• _WORK INSTRUCTION_
Reproduce the records without their pictures, keeping every word as it is.

::: RECORDS FOR PROCESSING

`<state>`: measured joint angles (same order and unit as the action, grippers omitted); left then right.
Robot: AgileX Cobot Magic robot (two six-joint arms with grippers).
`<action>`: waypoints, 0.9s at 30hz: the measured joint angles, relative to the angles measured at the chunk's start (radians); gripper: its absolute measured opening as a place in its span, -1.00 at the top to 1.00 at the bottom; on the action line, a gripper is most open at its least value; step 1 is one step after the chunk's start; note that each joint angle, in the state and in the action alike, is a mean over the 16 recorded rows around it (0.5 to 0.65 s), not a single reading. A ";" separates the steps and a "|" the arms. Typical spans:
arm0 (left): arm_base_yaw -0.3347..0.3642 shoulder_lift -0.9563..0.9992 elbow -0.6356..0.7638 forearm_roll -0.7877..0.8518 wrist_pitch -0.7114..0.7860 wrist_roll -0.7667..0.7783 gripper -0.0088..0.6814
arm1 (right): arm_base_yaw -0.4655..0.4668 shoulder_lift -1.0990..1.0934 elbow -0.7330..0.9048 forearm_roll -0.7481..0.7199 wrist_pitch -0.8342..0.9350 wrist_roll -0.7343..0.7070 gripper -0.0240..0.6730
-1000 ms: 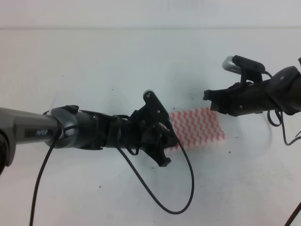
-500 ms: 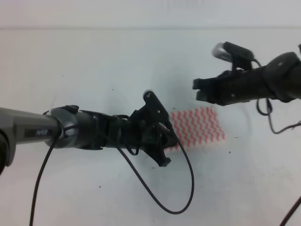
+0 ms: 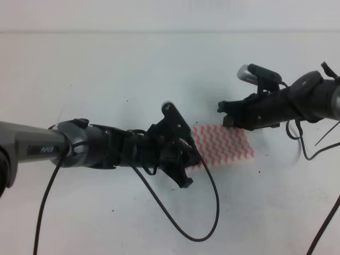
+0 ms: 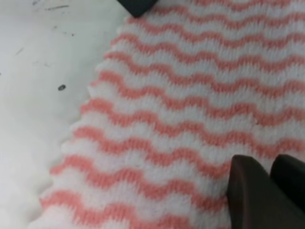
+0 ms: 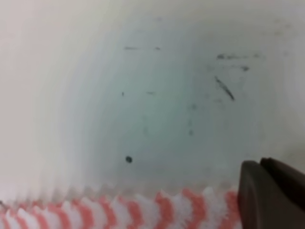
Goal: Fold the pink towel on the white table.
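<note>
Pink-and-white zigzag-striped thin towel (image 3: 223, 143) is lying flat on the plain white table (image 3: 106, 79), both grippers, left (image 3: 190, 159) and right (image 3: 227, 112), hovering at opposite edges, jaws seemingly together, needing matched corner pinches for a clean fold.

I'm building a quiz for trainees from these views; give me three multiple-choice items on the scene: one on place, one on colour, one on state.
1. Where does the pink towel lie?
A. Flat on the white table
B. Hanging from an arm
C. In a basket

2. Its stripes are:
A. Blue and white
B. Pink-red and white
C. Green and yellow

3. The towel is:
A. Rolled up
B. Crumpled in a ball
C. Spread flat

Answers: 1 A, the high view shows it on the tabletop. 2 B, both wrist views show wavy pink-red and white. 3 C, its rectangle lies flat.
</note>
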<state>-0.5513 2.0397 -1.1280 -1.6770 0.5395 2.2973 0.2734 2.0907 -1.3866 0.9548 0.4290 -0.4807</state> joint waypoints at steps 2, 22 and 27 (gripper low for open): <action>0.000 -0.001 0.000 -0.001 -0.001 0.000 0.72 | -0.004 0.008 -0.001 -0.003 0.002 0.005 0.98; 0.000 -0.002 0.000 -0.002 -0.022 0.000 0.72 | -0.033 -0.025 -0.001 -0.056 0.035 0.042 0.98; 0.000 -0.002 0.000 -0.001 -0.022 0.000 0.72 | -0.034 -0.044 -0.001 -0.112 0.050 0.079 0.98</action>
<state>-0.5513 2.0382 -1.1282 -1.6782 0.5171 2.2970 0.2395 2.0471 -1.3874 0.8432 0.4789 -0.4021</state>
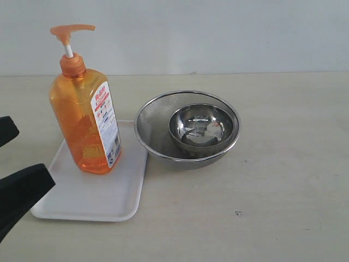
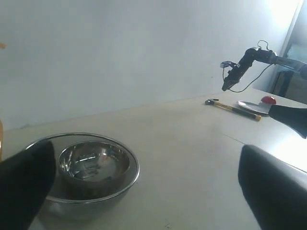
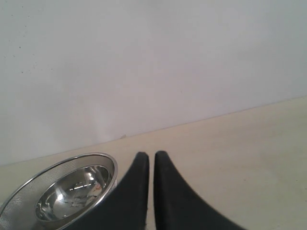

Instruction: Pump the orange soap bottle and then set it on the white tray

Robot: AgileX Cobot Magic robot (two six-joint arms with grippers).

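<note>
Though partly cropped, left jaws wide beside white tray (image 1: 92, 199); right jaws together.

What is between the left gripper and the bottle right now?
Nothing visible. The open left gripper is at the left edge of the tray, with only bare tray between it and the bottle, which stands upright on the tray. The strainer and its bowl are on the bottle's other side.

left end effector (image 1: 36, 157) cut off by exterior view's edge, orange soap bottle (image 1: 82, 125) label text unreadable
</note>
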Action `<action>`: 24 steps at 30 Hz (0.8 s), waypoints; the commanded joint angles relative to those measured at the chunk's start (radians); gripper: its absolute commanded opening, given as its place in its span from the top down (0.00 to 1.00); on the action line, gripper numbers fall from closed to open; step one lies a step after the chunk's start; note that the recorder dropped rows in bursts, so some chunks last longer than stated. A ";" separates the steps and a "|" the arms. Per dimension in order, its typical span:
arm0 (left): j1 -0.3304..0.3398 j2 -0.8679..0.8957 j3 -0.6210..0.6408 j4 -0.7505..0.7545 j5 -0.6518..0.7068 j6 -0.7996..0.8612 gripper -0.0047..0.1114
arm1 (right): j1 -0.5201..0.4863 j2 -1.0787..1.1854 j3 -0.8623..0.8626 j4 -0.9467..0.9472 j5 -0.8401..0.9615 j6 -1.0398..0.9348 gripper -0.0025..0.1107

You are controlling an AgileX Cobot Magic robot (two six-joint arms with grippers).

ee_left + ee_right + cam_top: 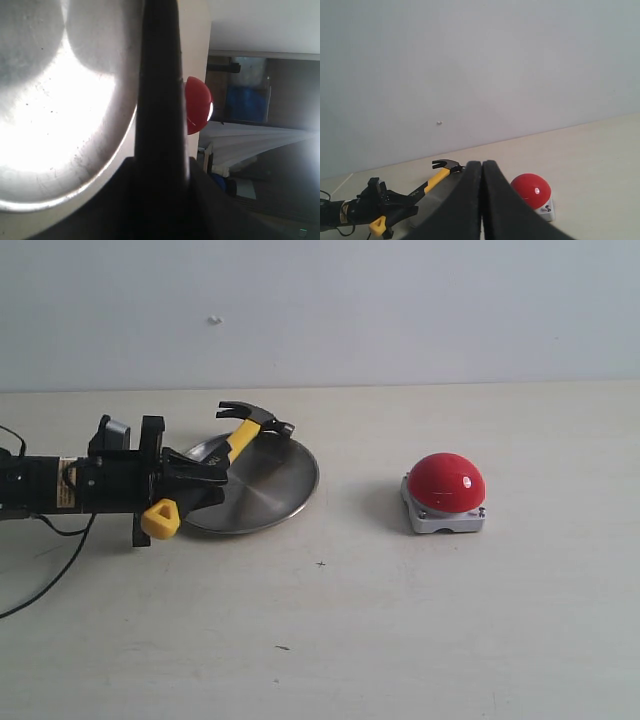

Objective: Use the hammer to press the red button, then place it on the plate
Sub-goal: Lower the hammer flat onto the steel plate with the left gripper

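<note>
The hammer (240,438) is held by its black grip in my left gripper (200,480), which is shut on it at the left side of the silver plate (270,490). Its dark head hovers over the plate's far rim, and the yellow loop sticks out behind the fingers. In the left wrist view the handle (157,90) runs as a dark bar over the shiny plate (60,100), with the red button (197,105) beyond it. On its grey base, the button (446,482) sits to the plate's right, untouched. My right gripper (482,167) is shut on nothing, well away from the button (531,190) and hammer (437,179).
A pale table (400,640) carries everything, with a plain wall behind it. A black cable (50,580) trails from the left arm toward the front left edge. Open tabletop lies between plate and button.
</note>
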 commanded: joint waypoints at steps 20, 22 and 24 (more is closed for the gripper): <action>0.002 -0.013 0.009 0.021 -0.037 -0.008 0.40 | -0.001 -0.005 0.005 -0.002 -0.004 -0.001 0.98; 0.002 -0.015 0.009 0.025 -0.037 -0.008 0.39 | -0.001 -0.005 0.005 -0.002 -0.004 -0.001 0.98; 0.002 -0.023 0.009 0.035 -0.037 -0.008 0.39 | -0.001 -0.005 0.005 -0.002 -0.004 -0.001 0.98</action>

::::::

• _EXPECTED ANSWER_
`<state>`: measured joint angles (same order and unit as the action, grippers omitted); left then right.
Robot: AgileX Cobot Magic robot (two six-joint arms with grippers).
`<action>`: waypoints, 0.9s at 30hz: the measured joint angles, relative to the angles measured at the chunk's start (radians); gripper: its absolute measured opening as a place in its span, -1.00 at the top to 1.00 at the bottom; on the action line, a gripper is most open at its least value; step 1 is one step after the chunk's start; note that each joint angle, in the state and in the action alike, is a mean over the 16 recorded rows around it (0.5 to 0.65 s), not a single reading. A ";" separates the steps and a "|" the arms. Typical spans:
arm0 (left): arm_base_yaw -0.3347..0.3642 shoulder_lift -0.9563..0.9992 elbow -0.6356..0.7638 forearm_roll -0.7877..0.8518 wrist_pitch -0.7114..0.7860 wrist_roll -0.7667..0.7783 gripper -0.0088..0.6814
arm1 (right): arm_base_yaw -0.4655..0.4668 shoulder_lift -1.0990..1.0934 elbow -0.7330..0.9048 forearm_roll -0.7481..0.7199 wrist_pitch -0.8342..0.9350 wrist_roll -0.7343..0.7070 gripper -0.0240..0.6730
-1000 ms: 
-500 ms: 
+0 ms: 
+0 ms: 
+0 ms: 
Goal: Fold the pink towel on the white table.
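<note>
Pink-and-white zigzag-striped thin towel (image 3: 223, 143) is lying flat on the plain white table (image 3: 106, 79), both grippers, left (image 3: 190, 159) and right (image 3: 227, 112), hovering at opposite edges, jaws seemingly together, needing matched corner pinches for a clean fold.

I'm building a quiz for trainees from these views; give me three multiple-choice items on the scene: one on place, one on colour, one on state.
1. Where does the pink towel lie?
A. Flat on the white table
B. Hanging from an arm
C. In a basket

2. Its stripes are:
A. Blue and white
B. Pink-red and white
C. Green and yellow

3. The towel is:
A. Rolled up
B. Crumpled in a ball
C. Spread flat

Answers: 1 A, the high view shows it on the tabletop. 2 B, both wrist views show wavy pink-red and white. 3 C, its rectangle lies flat.
</note>
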<state>-0.5513 2.0397 -1.1280 -1.6770 0.5395 2.2973 0.2734 2.0907 -1.3866 0.9548 0.4290 -0.4807</state> joint waypoints at steps 2, 22 and 27 (gripper low for open): <action>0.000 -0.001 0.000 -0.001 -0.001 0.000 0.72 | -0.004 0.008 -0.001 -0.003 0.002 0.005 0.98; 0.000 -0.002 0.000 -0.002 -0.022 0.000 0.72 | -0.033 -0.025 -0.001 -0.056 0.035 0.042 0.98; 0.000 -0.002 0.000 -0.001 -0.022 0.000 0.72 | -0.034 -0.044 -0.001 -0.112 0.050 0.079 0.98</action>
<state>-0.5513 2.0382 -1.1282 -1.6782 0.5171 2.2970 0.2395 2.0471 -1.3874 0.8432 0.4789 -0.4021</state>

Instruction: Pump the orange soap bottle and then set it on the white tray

Robot: AgileX Cobot Magic robot (two six-joint arms with grippers).

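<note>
Though partly cropped, left jaws wide beside white tray (image 1: 92, 199); right jaws together.

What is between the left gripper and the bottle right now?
Nothing visible. The open left gripper is at the left edge of the tray, with only bare tray between it and the bottle, which stands upright on the tray. The strainer and its bowl are on the bottle's other side.

left end effector (image 1: 36, 157) cut off by exterior view's edge, orange soap bottle (image 1: 82, 125) label text unreadable
</note>
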Action `<action>`: 24 steps at 30 Hz (0.8 s), waypoints; the commanded joint angles relative to those measured at the chunk's start (radians); gripper: its absolute commanded opening, given as its place in its span from the top down (0.00 to 1.00); on the action line, gripper numbers fall from closed to open; step one lies a step after the chunk's start; note that the recorder dropped rows in bursts, so some chunks last longer than stated. A ";" separates the steps and a "|" the arms. Per dimension in order, its typical span:
arm0 (left): j1 -0.3304..0.3398 j2 -0.8679..0.8957 j3 -0.6210..0.6408 j4 -0.7505..0.7545 j5 -0.6518..0.7068 j6 -0.7996..0.8612 gripper -0.0047..0.1114
arm1 (right): j1 -0.5201..0.4863 j2 -1.0787..1.1854 j3 -0.8623..0.8626 j4 -0.9467..0.9472 j5 -0.8401..0.9615 j6 -1.0398..0.9348 gripper -0.0025..0.1107

You are controlling an AgileX Cobot Magic robot (two six-joint arms with grippers).

ee_left + ee_right + cam_top: 

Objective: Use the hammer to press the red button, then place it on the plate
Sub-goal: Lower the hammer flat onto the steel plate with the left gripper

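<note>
The hammer (240,438) is held by its black grip in my left gripper (200,480), which is shut on it at the left side of the silver plate (270,490). Its dark head hovers over the plate's far rim, and the yellow loop sticks out behind the fingers. In the left wrist view the handle (157,90) runs as a dark bar over the shiny plate (60,100), with the red button (197,105) beyond it. On its grey base, the button (446,482) sits to the plate's right, untouched. My right gripper (482,167) is shut on nothing, well away from the button (531,190) and hammer (437,179).
A pale table (400,640) carries everything, with a plain wall behind it. A black cable (50,580) trails from the left arm toward the front left edge. Open tabletop lies between plate and button.
</note>
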 commanded: joint waypoints at steps 20, 22 and 24 (more is closed for the gripper): <action>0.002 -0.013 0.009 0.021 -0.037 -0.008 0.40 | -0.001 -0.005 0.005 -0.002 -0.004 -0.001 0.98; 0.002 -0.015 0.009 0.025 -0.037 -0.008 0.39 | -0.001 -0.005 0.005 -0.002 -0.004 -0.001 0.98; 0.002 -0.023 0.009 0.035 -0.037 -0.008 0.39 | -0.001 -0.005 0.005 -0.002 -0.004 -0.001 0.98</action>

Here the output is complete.